What you should do:
Each line in the entries below that holds the string "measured" is to be listed.

Extracted entries:
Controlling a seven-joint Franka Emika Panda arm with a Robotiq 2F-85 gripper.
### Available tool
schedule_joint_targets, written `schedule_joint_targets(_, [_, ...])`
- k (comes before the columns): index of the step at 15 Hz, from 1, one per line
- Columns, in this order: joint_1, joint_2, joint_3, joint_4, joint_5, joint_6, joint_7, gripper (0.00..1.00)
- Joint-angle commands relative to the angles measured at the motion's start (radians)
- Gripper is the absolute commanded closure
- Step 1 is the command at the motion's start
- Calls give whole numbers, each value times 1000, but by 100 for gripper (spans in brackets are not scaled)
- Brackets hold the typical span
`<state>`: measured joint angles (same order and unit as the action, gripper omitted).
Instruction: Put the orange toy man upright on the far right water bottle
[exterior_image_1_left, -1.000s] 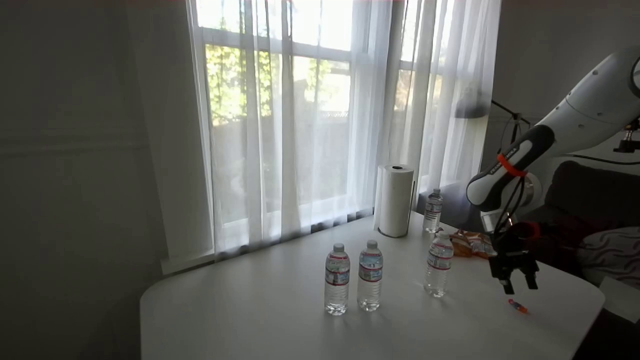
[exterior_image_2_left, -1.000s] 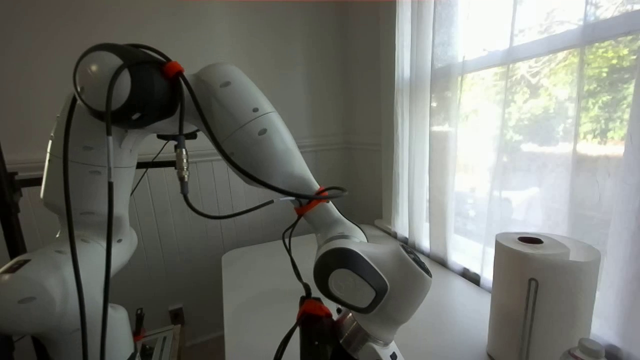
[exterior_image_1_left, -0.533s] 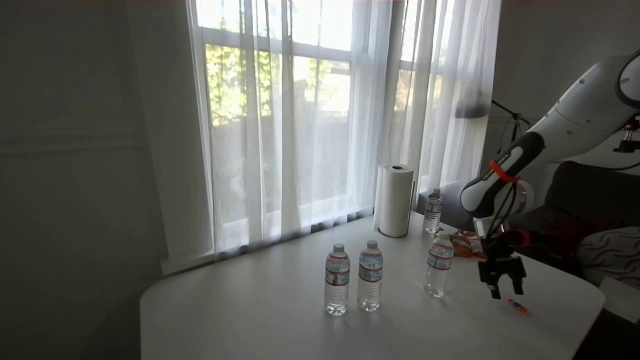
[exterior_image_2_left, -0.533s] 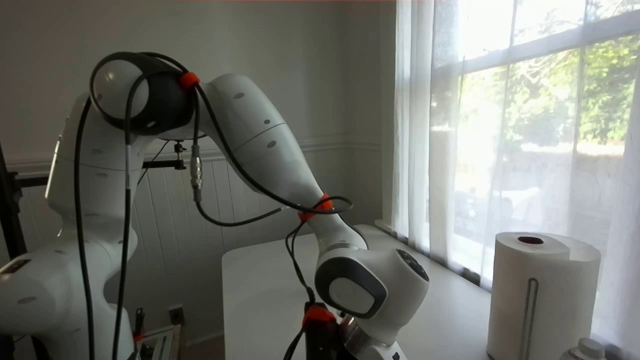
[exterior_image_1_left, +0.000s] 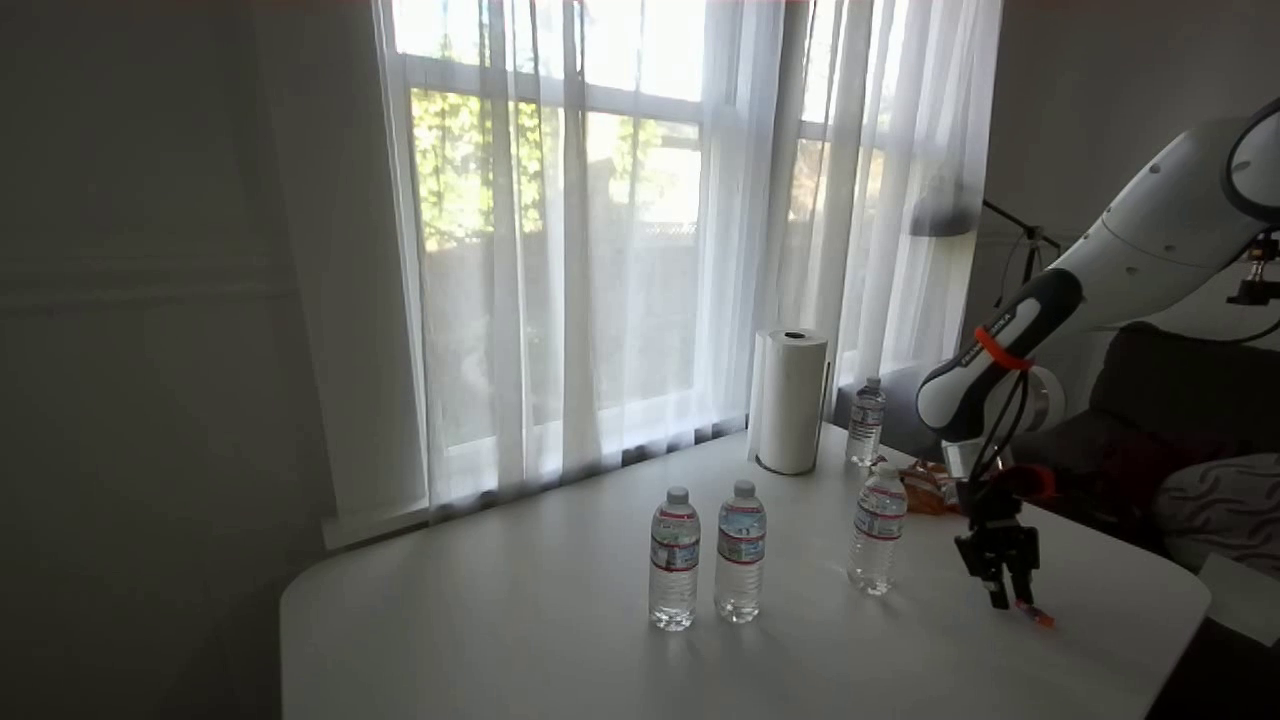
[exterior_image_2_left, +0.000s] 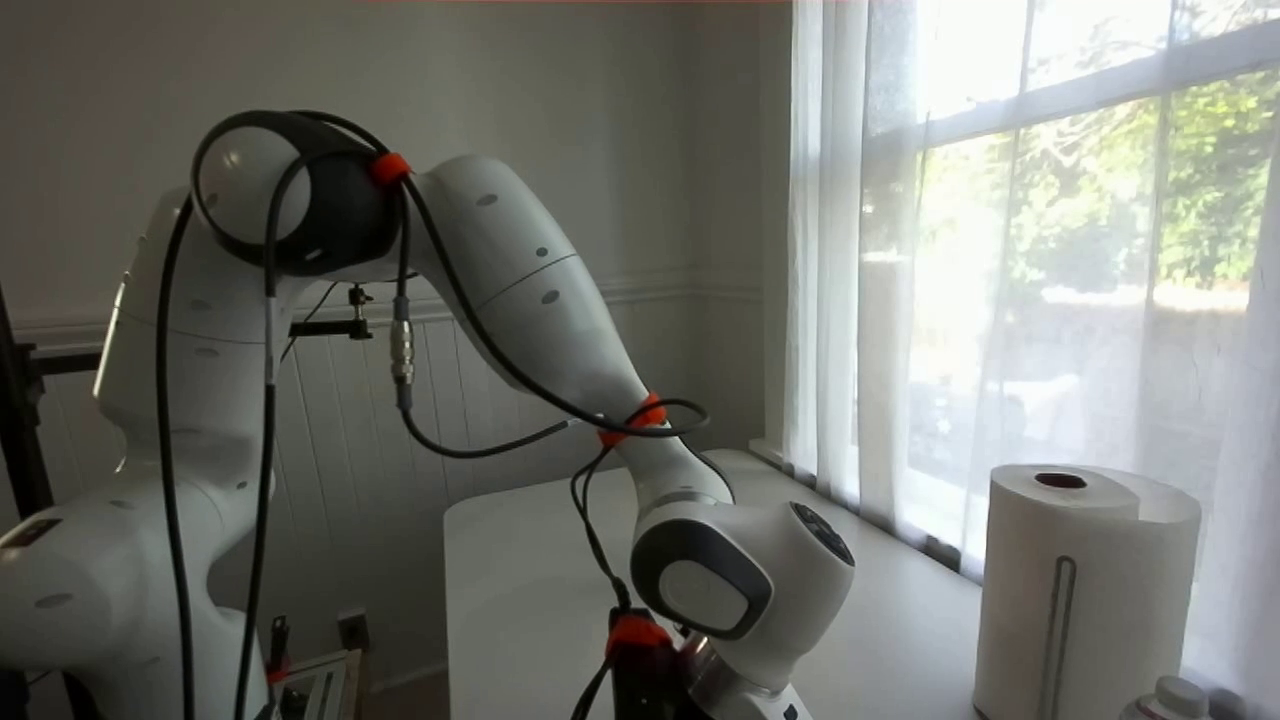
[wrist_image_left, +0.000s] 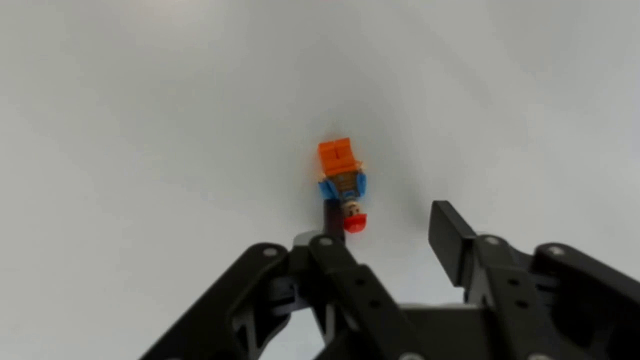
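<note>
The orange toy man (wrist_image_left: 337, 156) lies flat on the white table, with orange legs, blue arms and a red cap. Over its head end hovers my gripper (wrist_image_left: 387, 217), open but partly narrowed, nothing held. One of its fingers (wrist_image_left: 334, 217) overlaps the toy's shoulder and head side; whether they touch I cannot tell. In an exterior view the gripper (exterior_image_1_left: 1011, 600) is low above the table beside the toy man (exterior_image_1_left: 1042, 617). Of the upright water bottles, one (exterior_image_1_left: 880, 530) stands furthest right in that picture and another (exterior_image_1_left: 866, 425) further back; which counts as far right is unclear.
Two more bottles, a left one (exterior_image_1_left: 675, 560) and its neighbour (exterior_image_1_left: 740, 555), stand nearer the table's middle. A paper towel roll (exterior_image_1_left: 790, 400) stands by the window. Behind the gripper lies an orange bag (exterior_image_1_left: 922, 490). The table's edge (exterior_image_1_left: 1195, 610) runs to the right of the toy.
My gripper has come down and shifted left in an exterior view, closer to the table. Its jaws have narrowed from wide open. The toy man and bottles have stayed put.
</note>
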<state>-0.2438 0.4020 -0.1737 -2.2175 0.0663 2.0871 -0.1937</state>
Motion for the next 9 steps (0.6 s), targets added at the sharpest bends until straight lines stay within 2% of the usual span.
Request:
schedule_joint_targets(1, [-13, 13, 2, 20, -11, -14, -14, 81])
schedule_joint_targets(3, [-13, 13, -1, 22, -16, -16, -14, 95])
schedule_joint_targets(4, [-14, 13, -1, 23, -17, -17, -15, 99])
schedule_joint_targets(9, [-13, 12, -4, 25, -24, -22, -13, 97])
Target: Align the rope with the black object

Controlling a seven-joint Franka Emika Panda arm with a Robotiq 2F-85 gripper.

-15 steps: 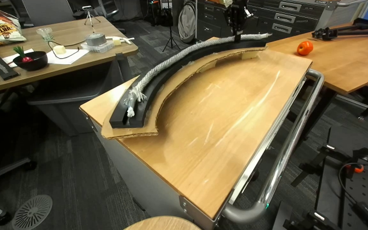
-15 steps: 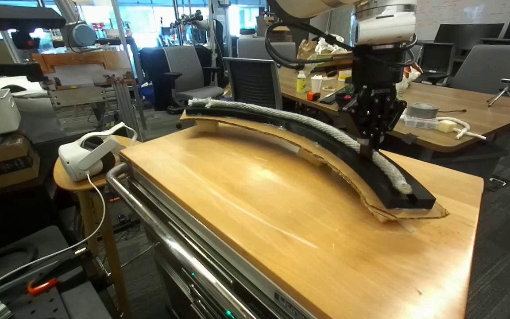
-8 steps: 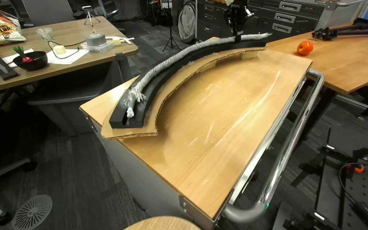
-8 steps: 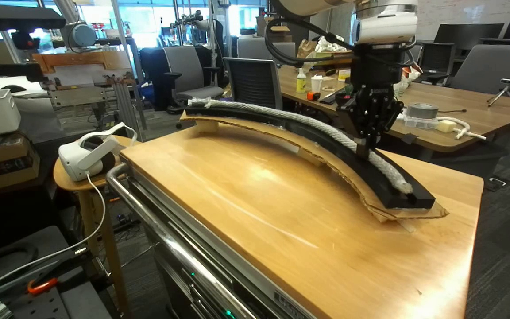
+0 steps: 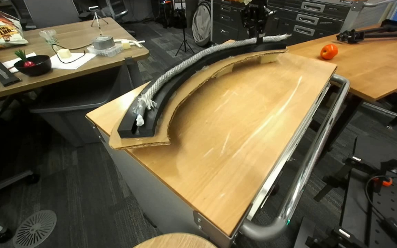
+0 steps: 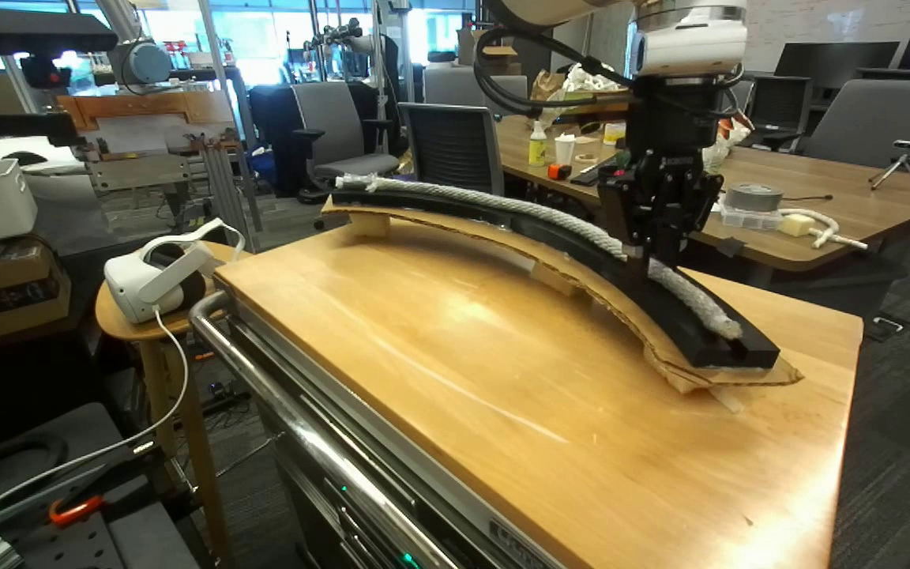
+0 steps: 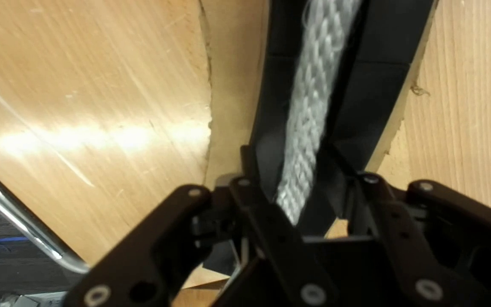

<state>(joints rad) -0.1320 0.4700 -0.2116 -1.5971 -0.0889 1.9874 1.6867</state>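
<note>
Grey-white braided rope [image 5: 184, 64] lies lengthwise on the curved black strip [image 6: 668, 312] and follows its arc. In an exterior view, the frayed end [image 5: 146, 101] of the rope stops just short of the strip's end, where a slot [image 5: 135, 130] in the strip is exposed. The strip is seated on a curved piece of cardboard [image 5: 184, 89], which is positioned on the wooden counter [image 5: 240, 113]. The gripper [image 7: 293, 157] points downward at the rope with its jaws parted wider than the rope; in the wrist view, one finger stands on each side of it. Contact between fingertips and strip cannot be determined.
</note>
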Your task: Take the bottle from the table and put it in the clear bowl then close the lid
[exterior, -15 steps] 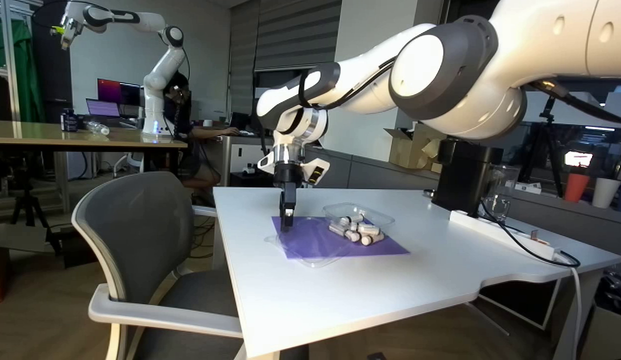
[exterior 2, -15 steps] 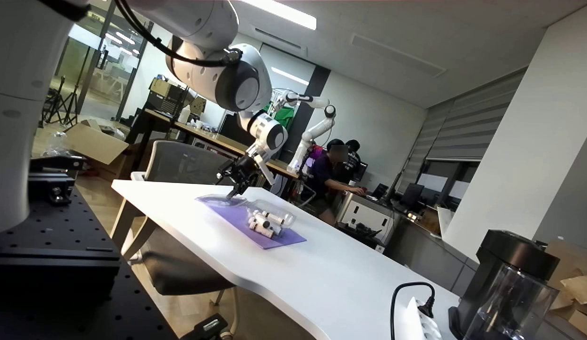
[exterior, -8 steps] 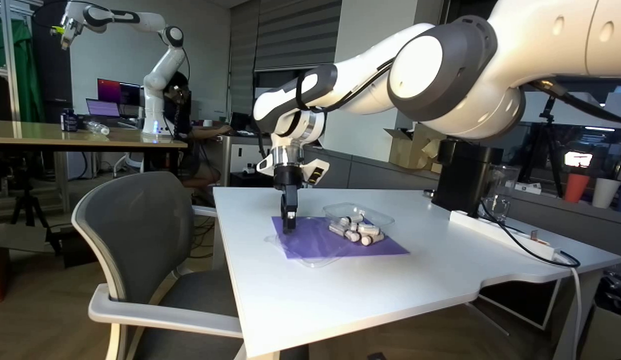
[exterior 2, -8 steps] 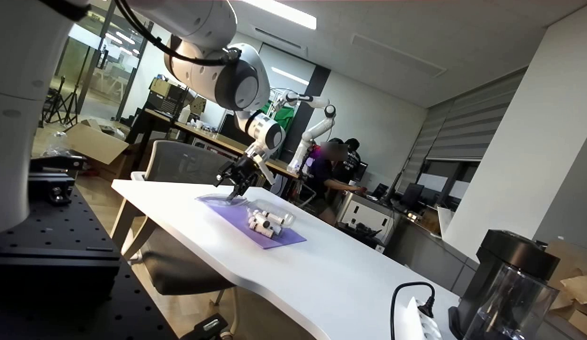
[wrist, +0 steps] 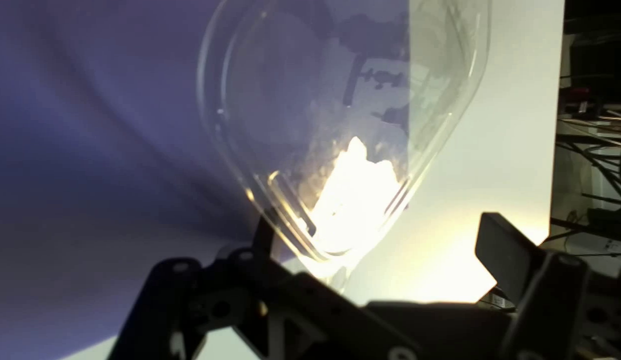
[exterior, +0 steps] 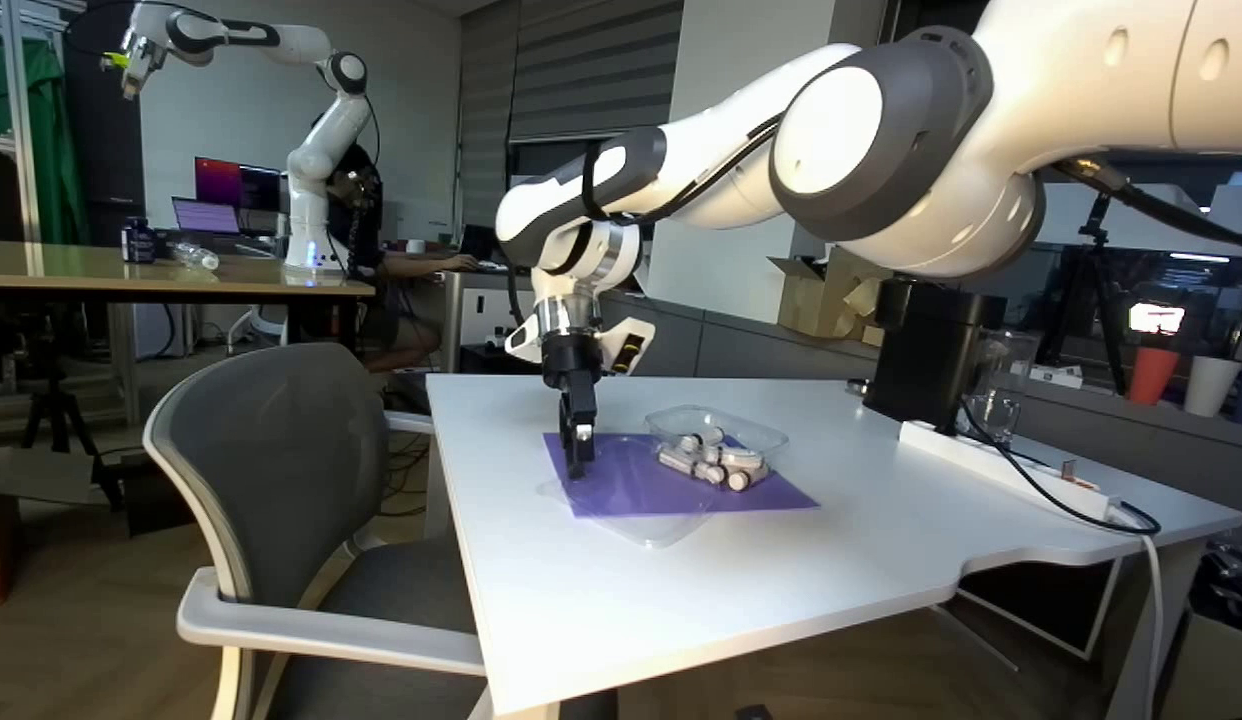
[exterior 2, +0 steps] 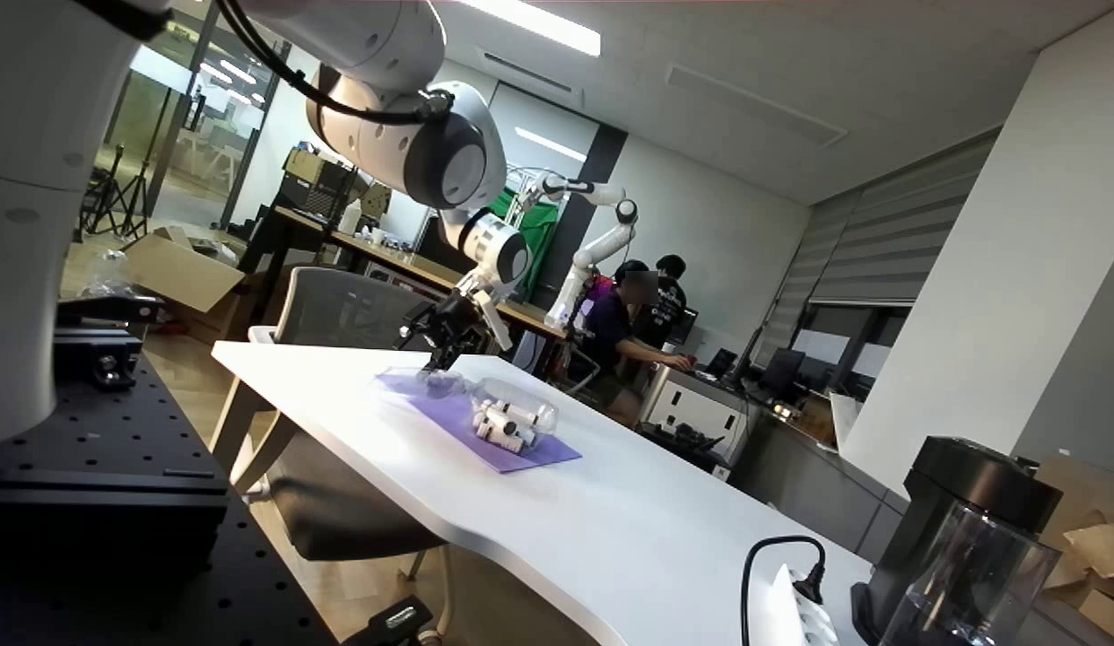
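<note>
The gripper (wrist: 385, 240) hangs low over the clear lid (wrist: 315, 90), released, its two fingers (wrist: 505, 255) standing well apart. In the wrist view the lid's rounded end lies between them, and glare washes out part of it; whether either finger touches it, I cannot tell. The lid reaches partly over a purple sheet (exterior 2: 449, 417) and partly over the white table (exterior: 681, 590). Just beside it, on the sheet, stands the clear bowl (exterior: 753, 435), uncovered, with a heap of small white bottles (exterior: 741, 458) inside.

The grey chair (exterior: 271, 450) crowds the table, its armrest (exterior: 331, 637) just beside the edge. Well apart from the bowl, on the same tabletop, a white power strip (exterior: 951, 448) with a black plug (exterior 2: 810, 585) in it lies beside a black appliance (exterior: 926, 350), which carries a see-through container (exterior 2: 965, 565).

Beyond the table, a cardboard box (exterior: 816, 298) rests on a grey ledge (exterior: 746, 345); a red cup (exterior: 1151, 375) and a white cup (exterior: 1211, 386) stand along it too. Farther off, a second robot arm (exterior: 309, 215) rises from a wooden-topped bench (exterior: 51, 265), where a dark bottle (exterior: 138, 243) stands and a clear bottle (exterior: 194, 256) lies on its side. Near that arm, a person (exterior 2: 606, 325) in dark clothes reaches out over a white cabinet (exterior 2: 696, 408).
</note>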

Solution below:
- Joint-angle commands relative to the angles measured at the motion's start (radians)
`<state>`: measured joint angles (same order and unit as the action, gripper omitted).

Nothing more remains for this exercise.